ABOUT THIS EXERCISE => From the first line of the data through the line containing "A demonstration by", return each line exactly.
*** DATASET SECTION ***
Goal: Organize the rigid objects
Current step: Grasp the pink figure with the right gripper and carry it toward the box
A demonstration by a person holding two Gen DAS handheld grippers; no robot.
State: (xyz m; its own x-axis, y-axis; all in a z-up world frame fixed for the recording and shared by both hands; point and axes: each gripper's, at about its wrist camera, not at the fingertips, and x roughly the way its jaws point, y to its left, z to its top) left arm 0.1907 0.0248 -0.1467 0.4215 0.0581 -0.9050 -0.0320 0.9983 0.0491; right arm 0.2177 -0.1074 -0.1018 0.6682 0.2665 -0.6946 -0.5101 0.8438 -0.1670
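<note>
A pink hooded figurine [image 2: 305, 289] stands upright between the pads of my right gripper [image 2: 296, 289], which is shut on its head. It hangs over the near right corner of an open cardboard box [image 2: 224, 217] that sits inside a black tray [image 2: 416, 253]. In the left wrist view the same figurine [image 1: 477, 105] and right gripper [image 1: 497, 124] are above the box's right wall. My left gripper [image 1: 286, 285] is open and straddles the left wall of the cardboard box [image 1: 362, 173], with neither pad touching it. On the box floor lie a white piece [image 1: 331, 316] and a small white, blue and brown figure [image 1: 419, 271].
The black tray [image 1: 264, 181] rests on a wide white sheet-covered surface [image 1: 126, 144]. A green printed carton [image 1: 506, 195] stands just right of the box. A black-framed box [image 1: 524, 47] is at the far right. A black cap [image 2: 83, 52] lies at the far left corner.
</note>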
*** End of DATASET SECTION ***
OUTPUT OF THE TASK =>
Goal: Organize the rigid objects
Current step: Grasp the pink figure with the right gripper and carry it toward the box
A demonstration by a person holding two Gen DAS handheld grippers; no robot.

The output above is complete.